India’s urea subsidy for FY2025-26 is budgeted at Rs 1.19 lakh crore — approximately Rs 35,000 to Rs 40,000 per tonne of domestic urea, against a farmer selling price of Rs 5,378 per tonne unchanged since March 2018. The West Asia conflict has driven international urea prices to approximately $700 per tonne — up $200 to $250 from pre-conflict levels — and the Gulf region supplies 20 to 30% of India’s urea requirement, 30% of its DAP imports, and approximately 50% of the LNG that feeds its domestic urea plants. At $700 per tonne international urea, India is paying approximately Rs 55,000 per tonne in subsidy on each tonne of urea it imports. The marginal additional cost of green urea over conventional at current green hydrogen costs of $4 to $6 per kg is approximately Rs 12,600 to Rs 33,600 per tonne. India is already paying more than that to subsidise imported conventional urea during the current geopolitical shock. This is not an argument for immediate subsidy redirection — the political economy of urea in India is one of the most constrained policy environments in government. But it is a precise statement of the economic reality: green urea’s cost premium over conventional urea, which is the standard objection to decarbonisation in this sector, is smaller than the variance in the subsidy India already pays on the same product when global gas markets are disrupted.

By Reclimatize.in 10 April 2026 Fertilisers  ·  Policy  ·  Economics

West Asia crisis — live market context (April 2026)

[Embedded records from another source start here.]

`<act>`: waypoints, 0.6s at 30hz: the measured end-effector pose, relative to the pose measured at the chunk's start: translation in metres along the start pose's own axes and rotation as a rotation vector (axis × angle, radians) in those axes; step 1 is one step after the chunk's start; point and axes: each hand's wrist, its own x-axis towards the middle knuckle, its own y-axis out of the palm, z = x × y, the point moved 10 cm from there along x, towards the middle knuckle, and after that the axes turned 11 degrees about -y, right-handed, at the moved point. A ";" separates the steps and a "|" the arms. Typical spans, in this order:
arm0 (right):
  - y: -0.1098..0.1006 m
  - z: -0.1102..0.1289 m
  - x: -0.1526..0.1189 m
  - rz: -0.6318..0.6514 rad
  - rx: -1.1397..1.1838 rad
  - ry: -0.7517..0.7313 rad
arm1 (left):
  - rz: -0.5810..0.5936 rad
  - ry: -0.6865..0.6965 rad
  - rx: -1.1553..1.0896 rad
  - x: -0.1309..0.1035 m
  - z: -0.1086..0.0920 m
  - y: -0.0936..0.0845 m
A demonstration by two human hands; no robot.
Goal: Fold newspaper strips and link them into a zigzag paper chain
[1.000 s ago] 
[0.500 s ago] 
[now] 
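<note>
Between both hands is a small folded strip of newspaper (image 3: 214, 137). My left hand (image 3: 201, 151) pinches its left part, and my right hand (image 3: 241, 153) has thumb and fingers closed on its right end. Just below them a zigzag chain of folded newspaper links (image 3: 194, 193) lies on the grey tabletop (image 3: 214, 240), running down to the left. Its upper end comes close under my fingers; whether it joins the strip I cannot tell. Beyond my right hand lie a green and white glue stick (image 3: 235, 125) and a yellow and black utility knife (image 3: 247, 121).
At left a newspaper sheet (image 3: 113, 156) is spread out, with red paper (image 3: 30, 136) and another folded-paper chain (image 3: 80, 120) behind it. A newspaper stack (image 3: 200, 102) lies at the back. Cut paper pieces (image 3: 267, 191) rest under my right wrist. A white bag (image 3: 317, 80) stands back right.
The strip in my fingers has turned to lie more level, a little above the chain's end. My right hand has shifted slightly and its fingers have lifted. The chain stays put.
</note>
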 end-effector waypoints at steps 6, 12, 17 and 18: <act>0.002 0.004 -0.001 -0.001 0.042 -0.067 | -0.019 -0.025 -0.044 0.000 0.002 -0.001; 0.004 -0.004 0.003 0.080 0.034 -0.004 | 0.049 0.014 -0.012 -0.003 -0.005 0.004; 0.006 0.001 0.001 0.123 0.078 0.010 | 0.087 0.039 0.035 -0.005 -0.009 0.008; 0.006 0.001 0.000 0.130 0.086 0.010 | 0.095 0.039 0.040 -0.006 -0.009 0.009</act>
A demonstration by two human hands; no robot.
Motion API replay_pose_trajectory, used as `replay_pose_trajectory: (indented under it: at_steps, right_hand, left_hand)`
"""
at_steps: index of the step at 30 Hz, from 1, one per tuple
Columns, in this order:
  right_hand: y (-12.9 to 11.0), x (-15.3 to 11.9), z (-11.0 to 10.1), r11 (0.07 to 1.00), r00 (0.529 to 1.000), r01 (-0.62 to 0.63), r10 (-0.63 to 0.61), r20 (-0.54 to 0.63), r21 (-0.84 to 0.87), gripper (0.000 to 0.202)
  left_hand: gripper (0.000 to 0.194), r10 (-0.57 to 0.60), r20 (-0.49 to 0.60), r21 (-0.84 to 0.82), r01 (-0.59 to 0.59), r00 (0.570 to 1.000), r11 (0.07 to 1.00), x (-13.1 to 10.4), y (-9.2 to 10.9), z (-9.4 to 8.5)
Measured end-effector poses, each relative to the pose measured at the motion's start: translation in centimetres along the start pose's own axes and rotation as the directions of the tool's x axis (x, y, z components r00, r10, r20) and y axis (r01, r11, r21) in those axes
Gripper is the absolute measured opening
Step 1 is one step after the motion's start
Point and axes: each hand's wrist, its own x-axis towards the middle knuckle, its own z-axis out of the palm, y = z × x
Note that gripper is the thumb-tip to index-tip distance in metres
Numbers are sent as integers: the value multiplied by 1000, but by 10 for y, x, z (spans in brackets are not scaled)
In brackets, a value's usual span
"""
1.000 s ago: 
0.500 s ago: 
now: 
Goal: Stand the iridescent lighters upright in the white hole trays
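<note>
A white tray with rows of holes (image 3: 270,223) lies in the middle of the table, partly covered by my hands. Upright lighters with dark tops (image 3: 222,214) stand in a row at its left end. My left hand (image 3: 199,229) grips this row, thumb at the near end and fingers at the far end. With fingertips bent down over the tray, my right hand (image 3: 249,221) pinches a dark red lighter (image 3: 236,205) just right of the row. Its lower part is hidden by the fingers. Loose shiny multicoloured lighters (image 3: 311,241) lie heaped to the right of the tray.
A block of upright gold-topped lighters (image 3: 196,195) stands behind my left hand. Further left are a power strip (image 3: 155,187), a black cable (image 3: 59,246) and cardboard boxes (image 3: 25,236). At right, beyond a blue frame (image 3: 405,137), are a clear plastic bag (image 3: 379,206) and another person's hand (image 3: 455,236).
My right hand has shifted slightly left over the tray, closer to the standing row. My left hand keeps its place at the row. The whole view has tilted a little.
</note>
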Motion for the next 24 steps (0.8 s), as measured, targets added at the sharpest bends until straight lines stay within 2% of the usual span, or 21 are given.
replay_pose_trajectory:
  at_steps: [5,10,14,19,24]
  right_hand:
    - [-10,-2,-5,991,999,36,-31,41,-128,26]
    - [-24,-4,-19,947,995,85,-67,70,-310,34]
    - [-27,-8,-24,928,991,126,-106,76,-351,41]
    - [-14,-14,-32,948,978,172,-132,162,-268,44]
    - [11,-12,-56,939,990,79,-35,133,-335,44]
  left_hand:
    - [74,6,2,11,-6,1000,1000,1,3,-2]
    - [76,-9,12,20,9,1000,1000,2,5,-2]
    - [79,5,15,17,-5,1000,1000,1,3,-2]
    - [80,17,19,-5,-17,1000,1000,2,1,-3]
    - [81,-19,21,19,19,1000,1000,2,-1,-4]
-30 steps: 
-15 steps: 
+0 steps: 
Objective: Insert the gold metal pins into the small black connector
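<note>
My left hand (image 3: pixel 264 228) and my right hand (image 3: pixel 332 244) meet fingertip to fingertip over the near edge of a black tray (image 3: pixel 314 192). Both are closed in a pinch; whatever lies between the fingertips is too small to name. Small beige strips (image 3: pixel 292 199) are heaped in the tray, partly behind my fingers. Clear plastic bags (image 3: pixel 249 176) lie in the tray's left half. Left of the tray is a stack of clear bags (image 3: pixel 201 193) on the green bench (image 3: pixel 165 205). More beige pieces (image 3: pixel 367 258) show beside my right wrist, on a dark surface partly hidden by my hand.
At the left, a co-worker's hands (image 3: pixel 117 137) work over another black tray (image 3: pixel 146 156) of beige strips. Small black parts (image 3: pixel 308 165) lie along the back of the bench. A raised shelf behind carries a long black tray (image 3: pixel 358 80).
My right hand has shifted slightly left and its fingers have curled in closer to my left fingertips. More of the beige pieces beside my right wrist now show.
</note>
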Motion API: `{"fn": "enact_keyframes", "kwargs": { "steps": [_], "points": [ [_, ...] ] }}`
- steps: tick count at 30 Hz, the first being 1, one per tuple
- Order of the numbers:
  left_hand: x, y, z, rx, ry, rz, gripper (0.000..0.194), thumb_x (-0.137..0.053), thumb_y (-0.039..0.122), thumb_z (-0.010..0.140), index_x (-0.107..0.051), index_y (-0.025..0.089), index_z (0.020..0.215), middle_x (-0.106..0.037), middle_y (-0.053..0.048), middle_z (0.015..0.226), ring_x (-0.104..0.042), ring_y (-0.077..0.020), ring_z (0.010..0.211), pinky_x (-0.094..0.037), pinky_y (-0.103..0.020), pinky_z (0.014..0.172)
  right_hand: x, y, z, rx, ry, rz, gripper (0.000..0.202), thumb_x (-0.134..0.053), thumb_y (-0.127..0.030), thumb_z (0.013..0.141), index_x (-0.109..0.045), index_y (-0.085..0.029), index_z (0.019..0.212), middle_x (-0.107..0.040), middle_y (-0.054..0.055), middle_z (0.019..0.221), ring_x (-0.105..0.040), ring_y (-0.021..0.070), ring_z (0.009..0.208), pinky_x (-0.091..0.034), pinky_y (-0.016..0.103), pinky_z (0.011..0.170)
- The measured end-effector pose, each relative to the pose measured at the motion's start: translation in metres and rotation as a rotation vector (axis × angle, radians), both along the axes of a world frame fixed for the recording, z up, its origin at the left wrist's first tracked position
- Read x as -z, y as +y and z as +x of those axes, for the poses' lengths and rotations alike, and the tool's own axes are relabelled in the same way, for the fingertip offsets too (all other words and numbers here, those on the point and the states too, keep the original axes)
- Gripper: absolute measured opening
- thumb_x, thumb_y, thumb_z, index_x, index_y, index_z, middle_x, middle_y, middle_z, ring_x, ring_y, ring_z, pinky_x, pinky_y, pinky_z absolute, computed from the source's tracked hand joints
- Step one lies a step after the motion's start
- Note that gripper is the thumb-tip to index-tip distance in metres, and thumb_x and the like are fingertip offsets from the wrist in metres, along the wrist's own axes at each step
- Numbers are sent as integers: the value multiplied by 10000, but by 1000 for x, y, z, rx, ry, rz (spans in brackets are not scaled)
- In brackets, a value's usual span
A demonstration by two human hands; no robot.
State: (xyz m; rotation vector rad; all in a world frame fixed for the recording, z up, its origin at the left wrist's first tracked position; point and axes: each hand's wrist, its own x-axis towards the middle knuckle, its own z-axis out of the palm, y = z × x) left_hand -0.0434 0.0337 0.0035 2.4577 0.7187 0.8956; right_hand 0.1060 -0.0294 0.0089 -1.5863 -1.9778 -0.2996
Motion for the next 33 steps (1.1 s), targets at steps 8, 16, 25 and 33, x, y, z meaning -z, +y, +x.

The Union Cabinet approved a 10 to 21% increase in NBS (Nutrient-Based Subsidy) rates for P&K fertilisers for Kharif 2026 (effective April 1, 2026) with a budgetary requirement of approximately Rs 41,534 crore — approximately Rs 4,317 crore more than Kharif 2025. Business Standard reported on April 8, 2026 that global urea prices rose approximately $200 to $250 per tonne from pre-conflict levels to approximately $700 per tonne FOB, while DAP prices reached $750 to $770 per tonne. The Gulf region accounts for 20 to 30% of India’s urea requirement and approximately 50% of India’s LNG imports. India issued a tender for urea imports described as “the world’s largest fertiliser importer” after West Asia hit domestic supply confidence. The subsidy consequences of this shock will materially exceed the FY2026 Budget Estimate of Rs 1.68 lakh crore for total fertiliser subsidy.

Key Takeaways

India’s urea subsidy creates an effective farmer price of Rs 5,378 per tonne (Rs 242 per 45 kg bag, unchanged since March 2018) against a production and import cost of approximately Rs 40,000 to Rs 60,000 per tonne depending on international gas and urea prices. The net subsidy per tonne ranges from approximately Rs 35,000/t in a normal gas price environment to approximately Rs 55,000/t during a geopolitical shock such as the current West Asia conflict. The FY2025-26 urea subsidy Budget Estimate of Rs 1.19 lakh crore works out to approximately Rs 35,000 to Rs 39,000 per tonne of the approximately 31 Mt of domestic production plus 6 to 7 Mt of imports consumed in a normal year.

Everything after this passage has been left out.